Taysha Gene Therapies (NASDAQ:TSHA) saw its stock surge 19% after unveiling critical updates on the design of its pivotal trial for TSHA-102, a gene therapy candidate for treating Rett Syndrome. The trial plans, backed by encouraging data from Part A of the REVEAL study and informed by IRSF natural history findings, received written alignment from the FDA.
The regulatory agency has greenlit a single-arm, open-label pivotal study, where patients aged six and older will act as their own controls. The primary measure of success will be improvements in developmental milestones. The Dallas-based biotech expects to launch the trial in the third quarter of 2025.
According to the company, all participants between ages 6 and 21 in the REVEAL Part A trial showed measurable progress—each gaining at least one developmental milestone post-treatment with TSHA-102. This is a particularly meaningful result given the “near-zero likelihood” of such gains without intervention, as highlighted by the natural history dataset. Furthermore, the high-dose cohort consistently outperformed the low-dose group, with no serious side effects or dose-limiting toxicities observed.
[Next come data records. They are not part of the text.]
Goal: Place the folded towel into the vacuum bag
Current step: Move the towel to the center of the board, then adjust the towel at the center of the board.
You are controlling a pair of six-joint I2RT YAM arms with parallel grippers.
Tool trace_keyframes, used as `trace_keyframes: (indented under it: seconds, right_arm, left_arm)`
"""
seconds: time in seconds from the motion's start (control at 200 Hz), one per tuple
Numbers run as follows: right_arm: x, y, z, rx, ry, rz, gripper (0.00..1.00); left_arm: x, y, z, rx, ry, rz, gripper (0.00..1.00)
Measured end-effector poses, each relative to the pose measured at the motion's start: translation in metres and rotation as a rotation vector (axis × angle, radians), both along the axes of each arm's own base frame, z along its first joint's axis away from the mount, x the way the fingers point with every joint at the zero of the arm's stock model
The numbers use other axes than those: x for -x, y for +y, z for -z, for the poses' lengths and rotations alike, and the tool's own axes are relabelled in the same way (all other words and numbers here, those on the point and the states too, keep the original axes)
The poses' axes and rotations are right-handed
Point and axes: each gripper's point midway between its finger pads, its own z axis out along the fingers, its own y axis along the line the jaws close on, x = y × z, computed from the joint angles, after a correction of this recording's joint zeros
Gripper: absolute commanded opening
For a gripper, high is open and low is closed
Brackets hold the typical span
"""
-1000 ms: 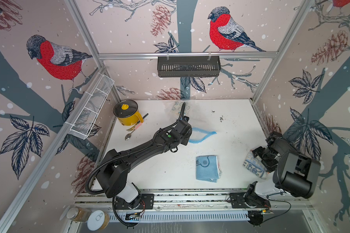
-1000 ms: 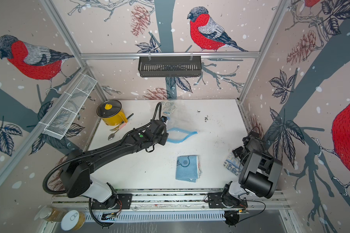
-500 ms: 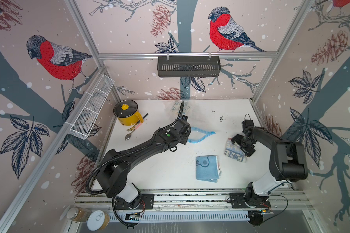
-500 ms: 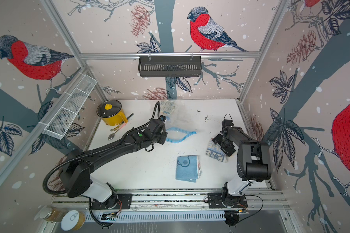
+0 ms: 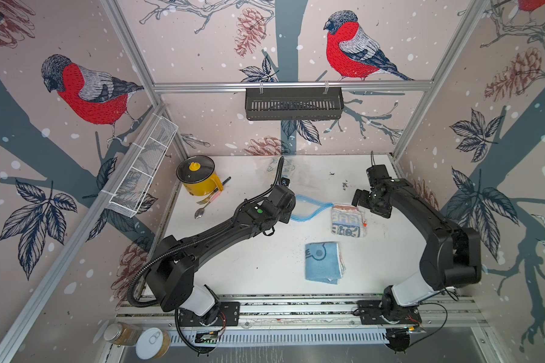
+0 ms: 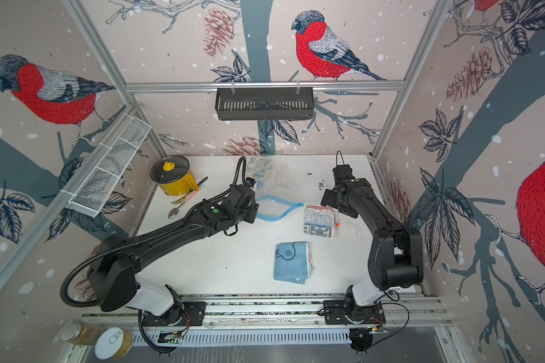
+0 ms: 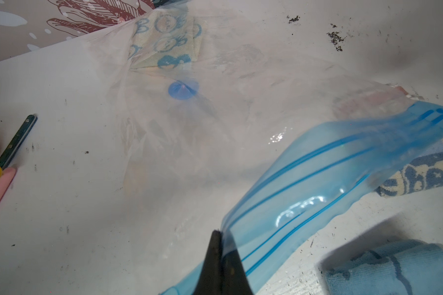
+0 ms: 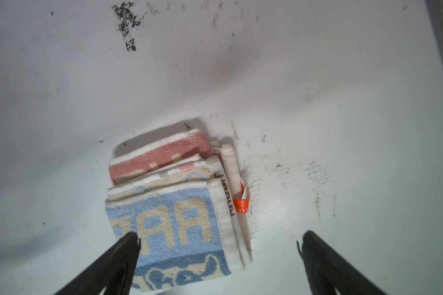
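One white table (image 5: 249,267) carries the whole scene, and two black robot arms reach over it from a rail at the near edge. One vacuum bag (image 5: 306,185) of clear, crinkled plastic lies toward the back wall, its mouth turned to the near side. The left gripper (image 7: 218,235) is clamped tight on the bag's blue zip strip (image 7: 317,178), lifting the upper lip so the mouth stands agape. The right gripper (image 8: 220,237) hangs over the near-right part of the table with its jaws spread wide, gripping nothing.

Two wall racks hang above the table: one black basket (image 5: 293,103) on the back rail, one white wire rack (image 5: 142,176) on the left wall.

Three folded towels are in view. The patterned folded towel (image 5: 348,220), cream and blue with an orange tag, lies flat on the table outside the bag, just beside the end of the zip strip and under the open right gripper. A blue folded towel (image 5: 323,262) lies nearer the rail, apart from both grippers. A third towel (image 7: 164,43) shows through the plastic at the bag's far end.

One lidded yellow pot (image 5: 199,179) stands at the back left, with one spoon (image 5: 200,212) and one fork (image 5: 203,199) beside it. One small round blue valve (image 7: 182,90) marks the bag.
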Motion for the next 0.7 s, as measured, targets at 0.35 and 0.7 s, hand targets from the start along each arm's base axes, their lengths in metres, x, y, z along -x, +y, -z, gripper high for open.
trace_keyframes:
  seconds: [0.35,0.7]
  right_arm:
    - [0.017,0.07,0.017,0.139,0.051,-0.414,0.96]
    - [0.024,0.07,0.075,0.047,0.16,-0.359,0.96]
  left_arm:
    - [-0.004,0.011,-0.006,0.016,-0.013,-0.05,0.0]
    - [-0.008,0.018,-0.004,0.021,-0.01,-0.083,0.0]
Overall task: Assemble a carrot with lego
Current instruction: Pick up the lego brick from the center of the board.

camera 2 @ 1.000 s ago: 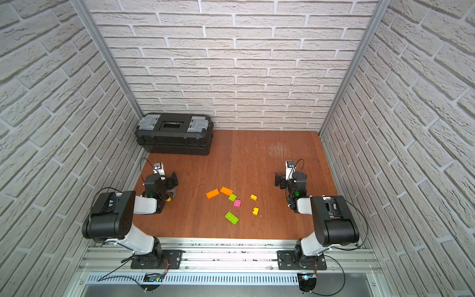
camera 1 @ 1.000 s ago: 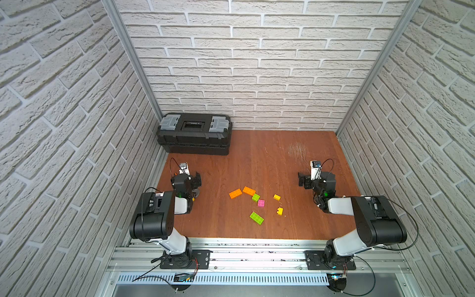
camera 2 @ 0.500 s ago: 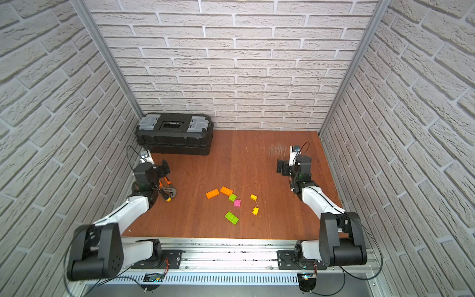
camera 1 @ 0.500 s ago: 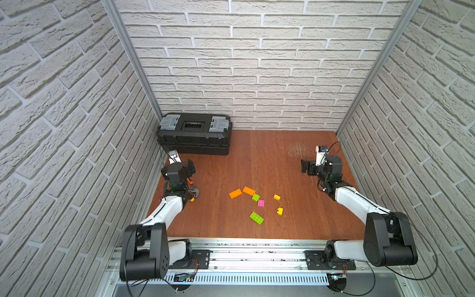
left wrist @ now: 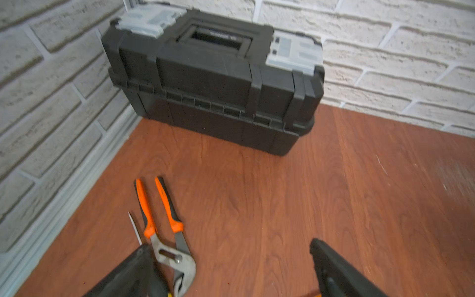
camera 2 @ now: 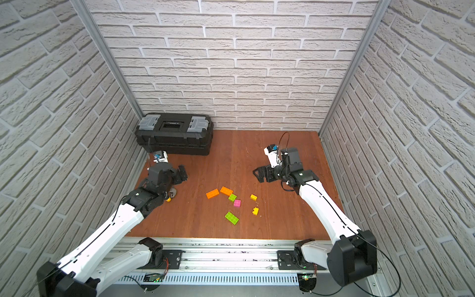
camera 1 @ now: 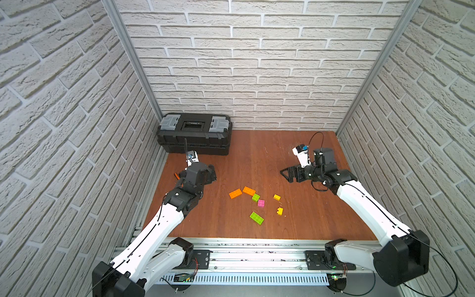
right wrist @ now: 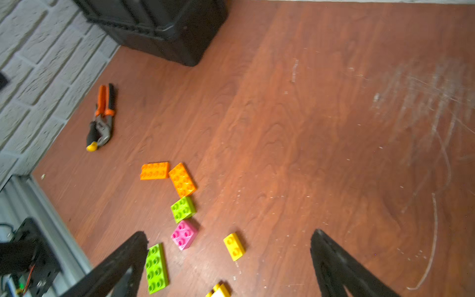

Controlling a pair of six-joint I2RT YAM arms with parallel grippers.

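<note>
Both arms were unfolded from the tucked pose by the front rail and reached out over the desk [camera 1: 257,159] within the last second. The left tool [camera 1: 211,172] was lifted and extended, but it was left facing the back-left corner: only the toolbox [left wrist: 213,77] and the pliers [left wrist: 164,226] were framed in its wrist view, no brick. The right tool [camera 1: 287,175] was swung in toward the middle. Most of the lego [right wrist: 184,234] was seen in its wrist view, between and just ahead of the fingers. Both tools were spread fully wide and nothing was held by either.

The lego was not disturbed. All seven bricks were left loose on the desk, mid-front, between the two arms:
- The two orange oblongs [camera 1: 235,193] [camera 1: 249,190] were laid corner to corner.
- The small green brick [camera 1: 255,197] was just beside the pink brick [camera 1: 261,203].
- The long green brick [camera 1: 256,218] was nearest the rail.
- The two yellow bricks [camera 1: 276,197] [camera 1: 280,211] were on the right arm's side.

No two bricks were seen joined, so this was judged to be approach only, with assembly not started. The right tool was judged better placed for a first pick. The left tool would need to be turned back toward the bricks, and the orange-handled pliers were not to be mistaken for a brick
</note>
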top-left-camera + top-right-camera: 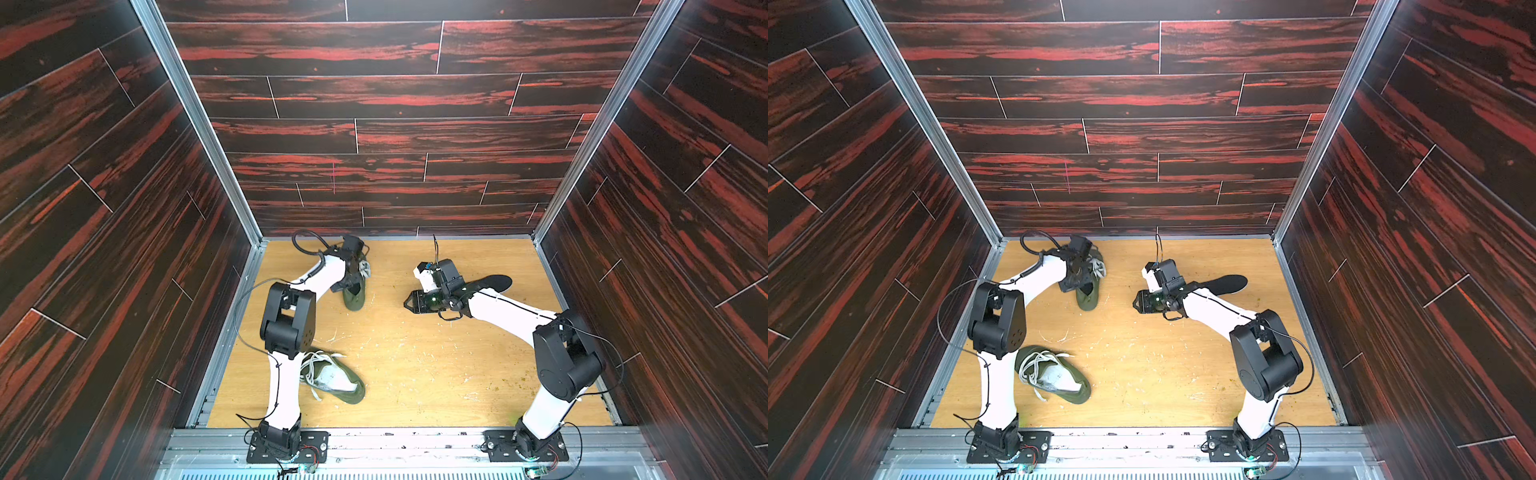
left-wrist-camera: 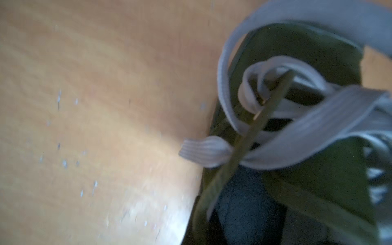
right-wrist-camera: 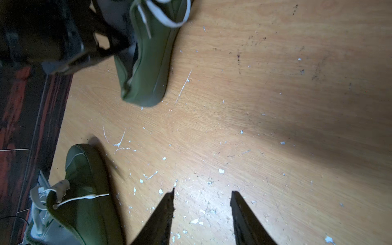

Reacting to the news, Silvan Tuerkcan of Citizens JMP raised his price target on Taysha from $5.00 to $6.00, reiterating a Market Outperform rating. He emphasized the significance of both the FDA’s support and the measurable outcomes, stating, “The current response rate is 100%, with 2.2 milestones being met per patient vs. the 1+ required to qualify as responder. This leaves a significant margin for Part B.”
Alongside the trial update, Taysha also launched an underwritten public offering of common stock and pre-funded warrants. The company is focused on advancing AAV-based gene therapies for severe central nervous system (CNS) disorders, with TSHA-102 leading its pipeline.
The FDA advised Taysha to submit the pivotal Part B trial protocol and its statistical analysis plan (SAP) as an amendment to the existing IND, eliminating the need for a formal end-of-phase meeting. This streamlining could accelerate the study’s start, aligning with the company’s goal of initiating trial activities in Q3 2025.
With promising clinical results, regulatory momentum, and a high unmet need in Rett Syndrome, Taysha is positioned to take a major step forward in its mission to deliver transformative treatments to patients affected by rare CNS diseases.